# Work required:
Restate the data below word for word, keeping each line intact.

##### Data

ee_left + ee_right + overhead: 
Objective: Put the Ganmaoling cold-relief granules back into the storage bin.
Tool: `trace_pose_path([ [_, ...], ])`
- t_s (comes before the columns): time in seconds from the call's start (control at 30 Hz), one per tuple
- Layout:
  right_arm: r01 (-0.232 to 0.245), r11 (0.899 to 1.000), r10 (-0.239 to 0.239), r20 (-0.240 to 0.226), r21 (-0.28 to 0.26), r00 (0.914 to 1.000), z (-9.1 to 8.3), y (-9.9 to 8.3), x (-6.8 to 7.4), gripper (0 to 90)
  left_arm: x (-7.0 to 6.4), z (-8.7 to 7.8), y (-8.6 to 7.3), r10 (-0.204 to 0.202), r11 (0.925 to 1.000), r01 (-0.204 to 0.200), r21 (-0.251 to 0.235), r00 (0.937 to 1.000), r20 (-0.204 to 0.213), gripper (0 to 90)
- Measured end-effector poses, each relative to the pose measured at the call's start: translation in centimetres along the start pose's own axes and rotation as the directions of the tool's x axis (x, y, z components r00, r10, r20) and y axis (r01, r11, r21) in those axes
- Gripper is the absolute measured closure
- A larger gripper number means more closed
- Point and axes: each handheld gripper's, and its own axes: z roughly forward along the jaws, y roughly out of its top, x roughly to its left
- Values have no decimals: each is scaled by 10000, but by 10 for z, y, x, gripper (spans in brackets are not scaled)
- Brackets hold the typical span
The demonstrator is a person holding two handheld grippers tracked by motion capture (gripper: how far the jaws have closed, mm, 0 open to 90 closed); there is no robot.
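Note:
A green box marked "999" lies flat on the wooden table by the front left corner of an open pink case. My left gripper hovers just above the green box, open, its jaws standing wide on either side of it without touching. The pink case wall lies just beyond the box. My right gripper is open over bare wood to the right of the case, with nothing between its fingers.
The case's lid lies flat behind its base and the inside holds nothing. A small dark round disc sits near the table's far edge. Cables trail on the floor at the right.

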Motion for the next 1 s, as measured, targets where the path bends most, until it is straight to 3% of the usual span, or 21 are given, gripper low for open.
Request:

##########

# Reply:
ee_left + ee_right + overhead: 
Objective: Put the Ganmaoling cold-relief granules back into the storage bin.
Tool: `trace_pose_path([ [_, ...], ])`
- t_s (comes before the columns): time in seconds from the call's start (control at 30 Hz), one per tuple
- Layout:
  right_arm: r01 (-0.232 to 0.245), r11 (0.899 to 1.000), r10 (-0.239 to 0.239), r20 (-0.240 to 0.226), r21 (-0.28 to 0.26), r00 (0.914 to 1.000), z (-9.1 to 8.3), y (-9.9 to 8.3), x (-6.8 to 7.4), gripper (0 to 90)
  left_arm: x (-7.0 to 6.4), z (-8.7 to 7.8), y (-8.6 to 7.3), r10 (-0.204 to 0.202), r11 (0.925 to 1.000), r01 (-0.204 to 0.200), r21 (-0.251 to 0.235), r00 (0.937 to 1.000), r20 (-0.204 to 0.213), gripper (0 to 90)
- Measured end-effector poses, each relative to the pose measured at the call's start: translation in centimetres along the start pose's own axes and rotation as the directions of the tool's x axis (x, y, z components r00, r10, r20) and y axis (r01, r11, r21) in those axes
- Gripper is the absolute measured closure
- A larger gripper number means more closed
- Point and axes: each handheld gripper's, and its own axes: z roughly forward along the jaws, y roughly out of its top, x roughly to its left
- Values have no decimals: each is scaled by 10000, but by 10 for z, y, x, gripper (spans in brackets are not scaled)
- Brackets hold the typical span
The demonstrator is a person holding two handheld grippers tracked by motion capture (gripper: how far the jaws have closed, mm, 0 open to 90 closed); there is no robot.
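Note:
A green box marked "999" lies flat on the wooden table by the front left corner of an open pink case. My left gripper hovers just above the green box, open, its jaws standing wide on either side of it without touching. The pink case wall lies just beyond the box. My right gripper is open over bare wood to the right of the case, with nothing between its fingers.
The case's lid lies flat behind its base and the inside holds nothing. A small dark round disc sits near the table's far edge. Cables trail on the floor at the right.
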
Motion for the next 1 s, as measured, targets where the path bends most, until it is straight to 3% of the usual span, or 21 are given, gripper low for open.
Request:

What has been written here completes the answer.